== Exercise details ==
Here the job is to transcribe the data verbatim while leaving each picture out.

[Opening Given information section]

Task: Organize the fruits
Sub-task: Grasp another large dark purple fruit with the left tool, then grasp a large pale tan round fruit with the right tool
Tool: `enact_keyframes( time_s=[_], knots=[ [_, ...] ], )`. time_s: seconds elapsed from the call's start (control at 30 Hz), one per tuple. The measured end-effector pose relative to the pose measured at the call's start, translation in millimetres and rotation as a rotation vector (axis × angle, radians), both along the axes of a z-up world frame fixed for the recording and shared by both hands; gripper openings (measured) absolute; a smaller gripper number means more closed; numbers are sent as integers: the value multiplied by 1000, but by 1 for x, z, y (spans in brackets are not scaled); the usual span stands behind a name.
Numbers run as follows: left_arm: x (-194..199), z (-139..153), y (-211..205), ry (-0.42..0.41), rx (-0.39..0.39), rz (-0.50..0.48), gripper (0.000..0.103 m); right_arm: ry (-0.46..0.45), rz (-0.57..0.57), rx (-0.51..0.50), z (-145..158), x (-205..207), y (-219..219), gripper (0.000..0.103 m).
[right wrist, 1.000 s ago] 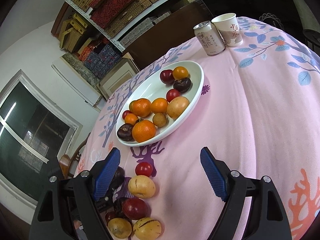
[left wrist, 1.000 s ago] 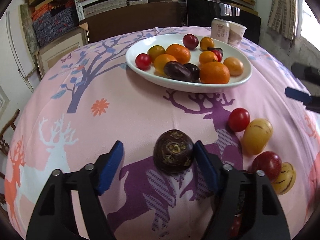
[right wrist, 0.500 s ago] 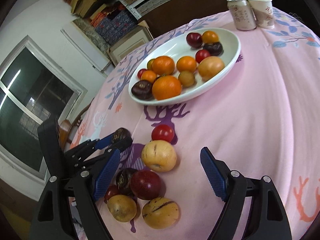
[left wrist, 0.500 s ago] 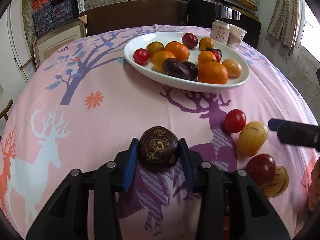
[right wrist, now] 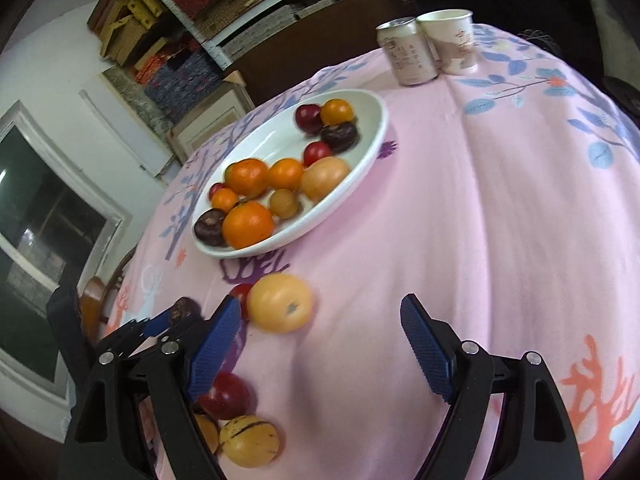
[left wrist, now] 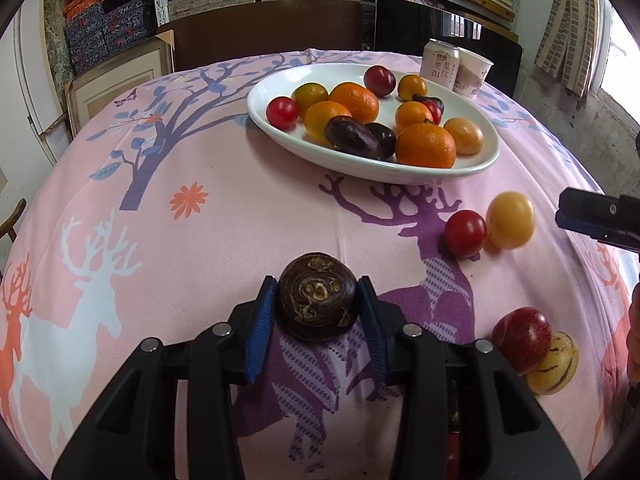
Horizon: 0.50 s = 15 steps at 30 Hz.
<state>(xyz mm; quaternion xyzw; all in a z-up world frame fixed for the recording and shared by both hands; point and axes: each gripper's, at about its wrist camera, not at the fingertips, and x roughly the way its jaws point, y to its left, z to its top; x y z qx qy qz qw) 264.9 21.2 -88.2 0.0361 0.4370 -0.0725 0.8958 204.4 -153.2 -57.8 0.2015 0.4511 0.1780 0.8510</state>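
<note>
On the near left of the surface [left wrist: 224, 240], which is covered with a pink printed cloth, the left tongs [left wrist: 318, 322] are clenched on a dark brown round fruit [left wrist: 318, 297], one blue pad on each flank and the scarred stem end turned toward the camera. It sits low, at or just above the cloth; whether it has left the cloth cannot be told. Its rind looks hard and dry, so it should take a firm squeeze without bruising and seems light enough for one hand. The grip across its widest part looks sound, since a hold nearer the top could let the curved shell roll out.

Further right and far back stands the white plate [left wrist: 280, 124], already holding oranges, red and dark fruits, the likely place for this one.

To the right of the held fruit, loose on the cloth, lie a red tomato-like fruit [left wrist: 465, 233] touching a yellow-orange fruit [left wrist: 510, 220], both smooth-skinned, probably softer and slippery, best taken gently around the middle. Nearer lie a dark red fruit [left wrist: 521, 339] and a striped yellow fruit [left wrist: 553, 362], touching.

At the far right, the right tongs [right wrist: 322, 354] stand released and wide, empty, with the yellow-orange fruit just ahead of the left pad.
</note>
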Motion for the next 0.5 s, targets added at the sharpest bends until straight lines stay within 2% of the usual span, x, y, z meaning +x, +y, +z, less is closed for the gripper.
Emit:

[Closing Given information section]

== Task solution ==
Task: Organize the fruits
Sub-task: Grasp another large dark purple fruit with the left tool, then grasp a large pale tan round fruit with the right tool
Tool: `enact_keyframes( time_s=[_], knots=[ [_, ...] ], )`. time_s: seconds elapsed from the call's start (control at 30 Hz), one per tuple. The measured end-effector pose relative to the pose measured at the call's start, translation in millimetres and rotation as a rotation vector (axis × angle, radians), both along the axes of a z-up world frame fixed for the recording and shared by both hands; gripper openings (measured) absolute; a smaller gripper number means more closed; numbers are sent as integers: the value multiplied by 1000, but by 1 for x, z, y (spans in brackets are not scaled); the usual span stands behind a name.
Numbers run as follows: left_arm: x (-194..199), z (-139..153), y (-211..205), ry (-0.42..0.41), rx (-0.39..0.39), rz (-0.50..0.48), gripper (0.000..0.103 m); right_arm: ry (-0.46..0.45), rz (-0.57..0.57), rx (-0.51..0.50), z (-145..158), x (-205..207), y (-219..219), gripper (0.000..0.103 m).
[right wrist, 1.000 s ago] 
[left wrist, 1.000 s ago] 
[right wrist, 0.500 s ago] 
[left wrist, 0.500 s ago] 
[right wrist, now] 
[left wrist, now] 
Horizon: 0.50 s = 15 steps at 30 Hz.
<state>(xyz mm; quaternion xyzw; all in a z-up world frame fixed for the recording and shared by both hands; point and axes: each gripper's, at about its wrist camera, not at the fingertips, and x roughly the way its jaws point, y to its left, z to its top; x y z qx qy qz qw) 264.9 21.2 -88.2 0.0361 0.4370 -0.0725 0.8958 204.4 -153.2 -57.8 0.2015 0.4511 0.1780 0.8510</state>
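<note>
On the near left of the surface [left wrist: 224, 240], which is covered with a pink printed cloth, the left tongs [left wrist: 318, 322] are clenched on a dark brown round fruit [left wrist: 318, 297], one blue pad on each flank and the scarred stem end turned toward the camera. It sits low, at or just above the cloth; whether it has left the cloth cannot be told. Its rind looks hard and dry, so it should take a firm squeeze without bruising and seems light enough for one hand. The grip across its widest part looks sound, since a hold nearer the top could let the curved shell roll out.

Further right and far back stands the white plate [left wrist: 280, 124], already holding oranges, red and dark fruits, the likely place for this one.

To the right of the held fruit, loose on the cloth, lie a red tomato-like fruit [left wrist: 465, 233] touching a yellow-orange fruit [left wrist: 510, 220], both smooth-skinned, probably softer and slippery, best taken gently around the middle. Nearer lie a dark red fruit [left wrist: 521, 339] and a striped yellow fruit [left wrist: 553, 362], touching.

At the far right, the right tongs [right wrist: 322, 354] stand released and wide, empty, with the yellow-orange fruit just ahead of the left pad.
</note>
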Motion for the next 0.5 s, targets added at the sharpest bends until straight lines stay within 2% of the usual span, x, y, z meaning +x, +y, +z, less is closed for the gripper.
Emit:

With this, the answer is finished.